A few local deals are stirring up controversy, however. Thebe Investment Corp., headed by Vusi Khanyile, former head of the African National Congress finance division, was established by a trust fund headed by Nelson Mandela and other senior ANC leaders. Critics charge that it is unfairly dominating the shift to black entrepreneurship, first with an educational-publishing deal with Macmillan Boleswa, a Swaziland-based Macmillan unit that had a lock on the schoolbook market in much of southern Africa. Thebe received 25% of equity in the company in return, it seemed to critics, for little more than a channel of communication to the ANC's education honchos.

Subsequent Thebe deals haven't quieted fears that its main strategy is to enter spheres where government licensing is required. Already, it plans to take over from South African Airways, the state-owned airline, in partnership with a group led by the former CEO of Canada's Air Ontario. And it's getting a foothold in one of the two lucrative cellular phone networks scheduled to start Mar. 31.

Khanyile says Thebe's goal is to advance black economic empowerment and that opposition to Thebe is orchestrated by political opponents. But Mandela has personally acknowledged the problem, telling businesspeople at an election campaign meeting recently that the ANC was seriously contemplating breaking its links with Thebe soon.

MEANINGLESS? Other black business ventures, though, are straightforward deals. One of the more visionary initiatives has been launched by Donald Ncube, head of industrial relations at Anglo-American Corp., the country's largest conglomerate. Ncube is forming a consortium of black businesspeople to buy a $50 million majority stake in African Life, an insurance company formerly owned by an Anglo unit, that mainly serves the black community. He's financing the deal by mobilizing the black savings pool. Black-dominated churches are also involved with their substantial funds.

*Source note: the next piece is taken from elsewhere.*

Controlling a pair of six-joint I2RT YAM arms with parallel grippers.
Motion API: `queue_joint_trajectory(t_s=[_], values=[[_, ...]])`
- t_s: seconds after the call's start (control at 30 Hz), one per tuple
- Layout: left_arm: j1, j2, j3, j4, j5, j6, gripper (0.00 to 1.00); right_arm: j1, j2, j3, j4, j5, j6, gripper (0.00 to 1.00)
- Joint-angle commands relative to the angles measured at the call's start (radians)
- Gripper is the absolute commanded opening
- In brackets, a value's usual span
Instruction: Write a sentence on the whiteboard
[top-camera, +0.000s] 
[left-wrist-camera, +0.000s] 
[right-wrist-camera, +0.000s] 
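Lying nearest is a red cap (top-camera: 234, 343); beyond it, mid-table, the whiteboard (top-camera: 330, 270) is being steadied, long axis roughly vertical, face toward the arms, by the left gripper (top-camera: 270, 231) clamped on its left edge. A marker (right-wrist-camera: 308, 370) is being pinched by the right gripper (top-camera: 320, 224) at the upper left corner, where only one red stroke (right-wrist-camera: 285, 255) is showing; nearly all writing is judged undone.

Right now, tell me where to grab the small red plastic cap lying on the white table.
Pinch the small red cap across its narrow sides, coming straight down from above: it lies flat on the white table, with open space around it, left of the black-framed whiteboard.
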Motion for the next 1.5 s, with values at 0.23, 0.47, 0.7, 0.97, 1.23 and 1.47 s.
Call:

Ncube insists that his purpose is more than merely accumulating capital. Black economic power in South Africa will be meaningless if confined to just a few, he says. Rather, the African Life deal is designed to spread wealth. As the country begins to make its transition to a non-

racial democracy, Ncube argues, it will be crucial to address questions of economic democracy as well. If not, "it's a recipe for revolution." With expectations among South Africa's blacks rising, Ncube and his counterparts are working against time.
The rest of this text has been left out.